Entries shown below:

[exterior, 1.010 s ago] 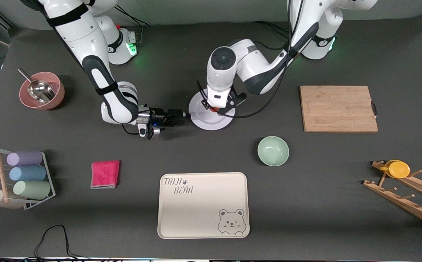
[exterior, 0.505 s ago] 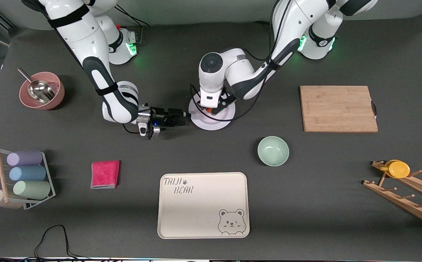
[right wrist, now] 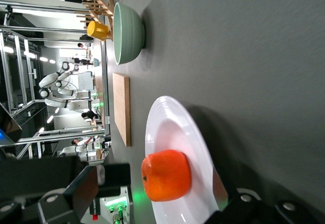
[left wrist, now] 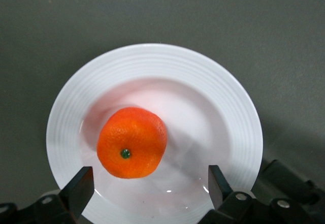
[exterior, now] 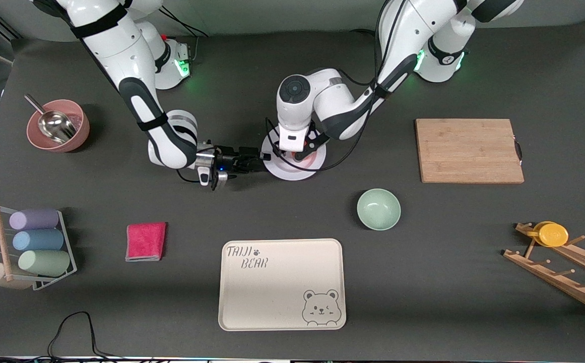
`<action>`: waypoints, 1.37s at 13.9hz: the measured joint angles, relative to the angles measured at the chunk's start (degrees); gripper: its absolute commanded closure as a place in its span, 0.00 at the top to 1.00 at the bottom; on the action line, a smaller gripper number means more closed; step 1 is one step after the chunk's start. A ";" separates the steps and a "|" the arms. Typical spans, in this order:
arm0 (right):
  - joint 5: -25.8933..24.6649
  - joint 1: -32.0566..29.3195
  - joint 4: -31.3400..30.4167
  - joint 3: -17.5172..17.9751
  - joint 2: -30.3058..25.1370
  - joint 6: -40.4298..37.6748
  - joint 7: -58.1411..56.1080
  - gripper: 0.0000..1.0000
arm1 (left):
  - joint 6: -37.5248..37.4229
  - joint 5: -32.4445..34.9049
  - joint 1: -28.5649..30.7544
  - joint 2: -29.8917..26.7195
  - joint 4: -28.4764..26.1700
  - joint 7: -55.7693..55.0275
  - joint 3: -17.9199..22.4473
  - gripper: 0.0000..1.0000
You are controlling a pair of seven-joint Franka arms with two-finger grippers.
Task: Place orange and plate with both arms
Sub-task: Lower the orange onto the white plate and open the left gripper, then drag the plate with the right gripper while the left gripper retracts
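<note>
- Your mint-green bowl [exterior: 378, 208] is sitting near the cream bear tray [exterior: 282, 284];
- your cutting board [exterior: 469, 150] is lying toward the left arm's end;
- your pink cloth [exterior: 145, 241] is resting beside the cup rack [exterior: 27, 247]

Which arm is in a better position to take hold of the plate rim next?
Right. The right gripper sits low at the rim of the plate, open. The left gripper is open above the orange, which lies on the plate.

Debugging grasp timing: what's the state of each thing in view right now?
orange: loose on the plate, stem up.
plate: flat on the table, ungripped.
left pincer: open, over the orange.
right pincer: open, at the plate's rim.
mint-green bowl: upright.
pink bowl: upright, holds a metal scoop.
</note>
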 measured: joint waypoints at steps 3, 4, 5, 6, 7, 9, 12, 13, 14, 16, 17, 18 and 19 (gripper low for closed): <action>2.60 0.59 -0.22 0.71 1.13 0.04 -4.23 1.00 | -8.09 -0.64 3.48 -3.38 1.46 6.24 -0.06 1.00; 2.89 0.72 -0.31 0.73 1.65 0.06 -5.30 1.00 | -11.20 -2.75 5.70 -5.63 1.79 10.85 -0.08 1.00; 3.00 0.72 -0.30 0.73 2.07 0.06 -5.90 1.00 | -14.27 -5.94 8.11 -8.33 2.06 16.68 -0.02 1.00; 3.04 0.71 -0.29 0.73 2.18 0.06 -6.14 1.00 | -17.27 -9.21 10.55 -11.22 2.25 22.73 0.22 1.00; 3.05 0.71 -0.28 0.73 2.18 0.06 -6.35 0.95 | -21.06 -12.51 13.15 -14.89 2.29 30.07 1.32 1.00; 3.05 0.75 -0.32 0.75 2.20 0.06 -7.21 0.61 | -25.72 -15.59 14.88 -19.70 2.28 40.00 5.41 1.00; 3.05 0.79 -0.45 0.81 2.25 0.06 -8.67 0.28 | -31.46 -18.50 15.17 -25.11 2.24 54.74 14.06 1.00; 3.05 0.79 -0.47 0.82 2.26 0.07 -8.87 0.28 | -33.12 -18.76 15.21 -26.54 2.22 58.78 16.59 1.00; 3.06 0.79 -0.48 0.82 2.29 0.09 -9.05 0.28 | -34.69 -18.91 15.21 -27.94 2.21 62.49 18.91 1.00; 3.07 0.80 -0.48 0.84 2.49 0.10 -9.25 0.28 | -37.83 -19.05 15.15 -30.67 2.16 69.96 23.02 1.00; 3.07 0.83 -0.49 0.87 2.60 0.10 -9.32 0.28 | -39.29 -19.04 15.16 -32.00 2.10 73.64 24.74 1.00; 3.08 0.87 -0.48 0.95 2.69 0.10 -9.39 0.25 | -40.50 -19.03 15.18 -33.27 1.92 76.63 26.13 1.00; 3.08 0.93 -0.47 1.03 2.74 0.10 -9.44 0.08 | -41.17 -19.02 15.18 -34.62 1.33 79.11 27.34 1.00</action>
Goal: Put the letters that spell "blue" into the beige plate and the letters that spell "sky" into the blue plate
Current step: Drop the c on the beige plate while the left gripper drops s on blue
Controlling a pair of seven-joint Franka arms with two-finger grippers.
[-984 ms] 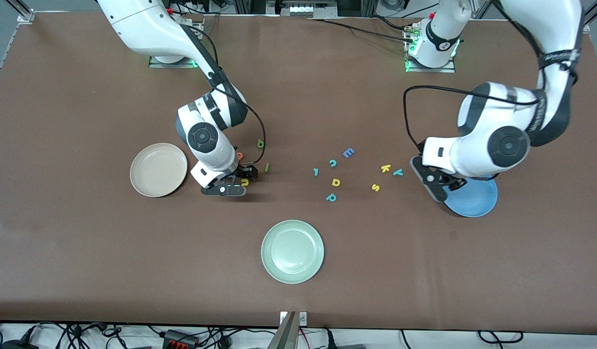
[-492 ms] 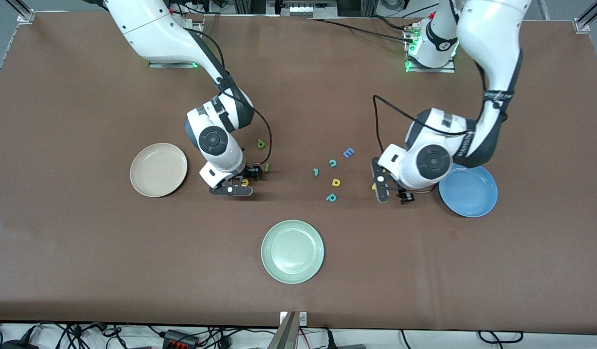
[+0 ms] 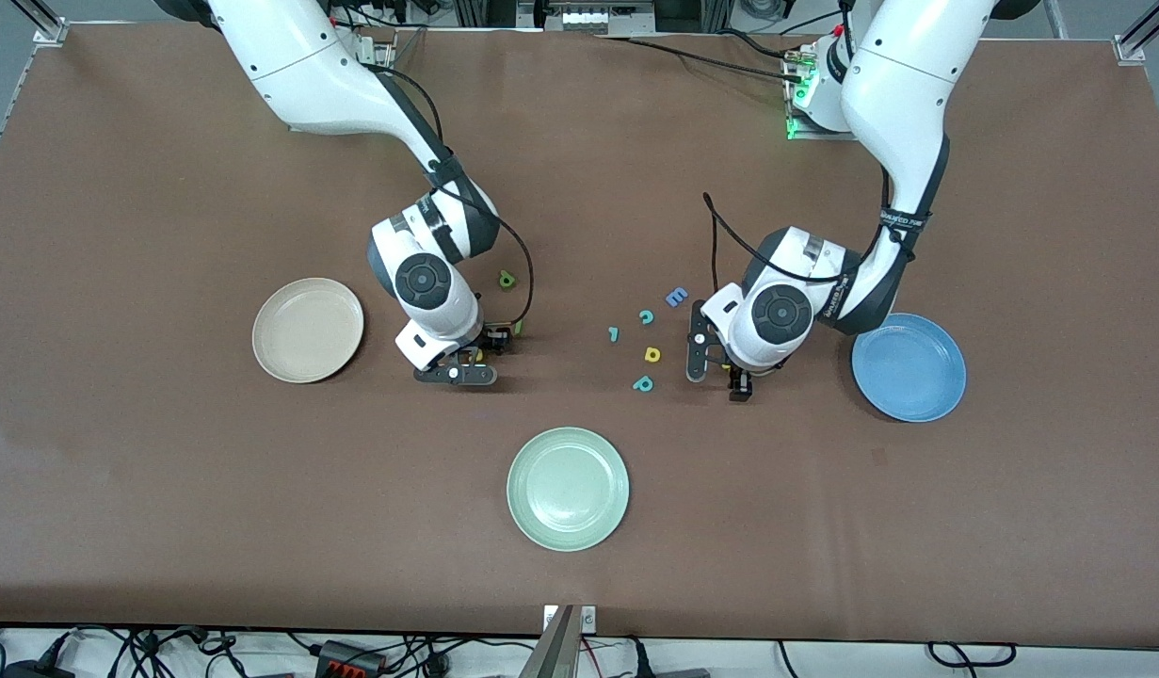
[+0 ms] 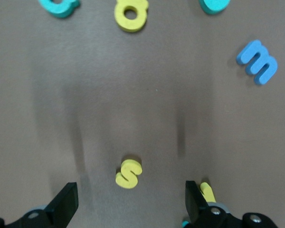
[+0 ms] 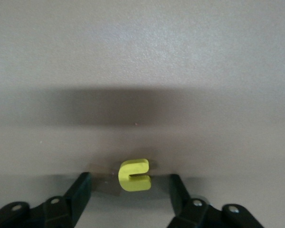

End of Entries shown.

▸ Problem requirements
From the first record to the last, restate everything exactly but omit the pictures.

▸ Solution to the problem
[exterior, 1.010 s ago] 
[exterior, 0.505 s ago] 
[right wrist, now] 
[left wrist, now] 
[exterior, now] 
`<action>`: waypoints, 1.37s at 13.9hz: the measured joint angles, relative to the angles measured at the chunk's start (degrees); gripper: its absolute commanded closure as a place in its span, 0.00 at the top to 1.00 at the bottom; on the action line, a smaller gripper number means more closed; step 1 is one step after the chunk's start. A ";" separates the steps and a "|" the arms. Typical spans, in this order:
arm0 (right):
  - joint 5: -25.8933..24.6649
  - joint 1: -32.0566..29.3195
  - joint 4: -31.3400..30.4167
  - joint 3: -17.5172..17.9751
  - joint 2: -30.3058..25.1370
  - joint 6: -40.4298..37.6748
  - joint 7: -58.1411..56.1080
  - gripper: 0.0000..1.0000
arm1 (left):
  - joint 6: -37.5248..37.4229
  - joint 5: -32.4445..34.9049
  - joint 1: -28.5649..30.7544
  - joint 2: -29.8917..26.7195
  - joint 4: -28.4764..26.1700
  - joint 7: -55.7693..55.0275
  - joint 3: -17.9199..22.4473
  - gripper: 0.0000..1.0000
You are controlling a pair of seven-joint Franka arms with two-finger grippers.
Task: Place orange and plate with both arms
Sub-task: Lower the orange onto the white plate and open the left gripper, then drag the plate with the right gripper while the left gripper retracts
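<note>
- Your mint-green bowl [exterior: 378, 208] is sitting near the cream bear tray [exterior: 282, 284];
- your cutting board [exterior: 469, 150] is lying toward the left arm's end;
- your pink cloth [exterior: 145, 241] is resting beside the cup rack [exterior: 27, 247]

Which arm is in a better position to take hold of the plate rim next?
Right. The right gripper sits low at the rim of the plate, open. The left gripper is open above the orange, which lies on the plate.

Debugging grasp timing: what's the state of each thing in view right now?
orange: loose on the plate, stem up.
plate: flat on the table, ungripped.
left pincer: open, over the orange.
right pincer: open, at the plate's rim.
mint-green bowl: upright.
pink bowl: upright, holds a metal scoop.
</note>
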 measured: joint waypoints at steps 3, 4, 5, 6, 7, 9, 12, 13, 14, 16, 17, 18 and 19 (gripper low for closed): <action>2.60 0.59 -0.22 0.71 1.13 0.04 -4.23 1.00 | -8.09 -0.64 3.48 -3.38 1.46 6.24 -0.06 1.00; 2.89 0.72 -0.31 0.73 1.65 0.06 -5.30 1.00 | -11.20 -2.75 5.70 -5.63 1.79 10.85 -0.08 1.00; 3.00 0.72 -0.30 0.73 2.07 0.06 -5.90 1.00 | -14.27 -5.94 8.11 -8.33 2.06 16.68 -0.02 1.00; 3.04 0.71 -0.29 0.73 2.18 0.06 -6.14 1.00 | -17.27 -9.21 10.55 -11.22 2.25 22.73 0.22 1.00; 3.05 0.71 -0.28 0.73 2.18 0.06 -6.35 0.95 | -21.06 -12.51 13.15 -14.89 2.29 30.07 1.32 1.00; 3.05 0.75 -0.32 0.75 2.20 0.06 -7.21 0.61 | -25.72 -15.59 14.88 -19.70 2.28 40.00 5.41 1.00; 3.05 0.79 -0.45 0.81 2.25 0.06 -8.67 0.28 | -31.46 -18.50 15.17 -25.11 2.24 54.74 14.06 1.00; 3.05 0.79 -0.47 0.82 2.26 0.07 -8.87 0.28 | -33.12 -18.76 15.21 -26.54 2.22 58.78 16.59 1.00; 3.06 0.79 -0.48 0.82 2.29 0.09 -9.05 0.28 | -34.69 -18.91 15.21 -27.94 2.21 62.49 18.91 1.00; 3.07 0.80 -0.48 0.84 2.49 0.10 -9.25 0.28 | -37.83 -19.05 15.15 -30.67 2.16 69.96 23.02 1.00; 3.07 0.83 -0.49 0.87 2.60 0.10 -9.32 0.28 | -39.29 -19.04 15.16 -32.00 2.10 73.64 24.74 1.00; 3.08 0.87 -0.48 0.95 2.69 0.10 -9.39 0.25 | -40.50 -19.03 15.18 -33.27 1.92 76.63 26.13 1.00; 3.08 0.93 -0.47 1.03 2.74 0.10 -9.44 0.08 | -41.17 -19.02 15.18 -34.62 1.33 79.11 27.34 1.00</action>
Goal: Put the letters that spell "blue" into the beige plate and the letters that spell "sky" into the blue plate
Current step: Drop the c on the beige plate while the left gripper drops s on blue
Controlling a pair of seven-joint Franka arms with two-finger grippers.
[-984 ms] 
[-492 ms] 
[+0 ms] 
[+0 ms] 
[+0 ms] 

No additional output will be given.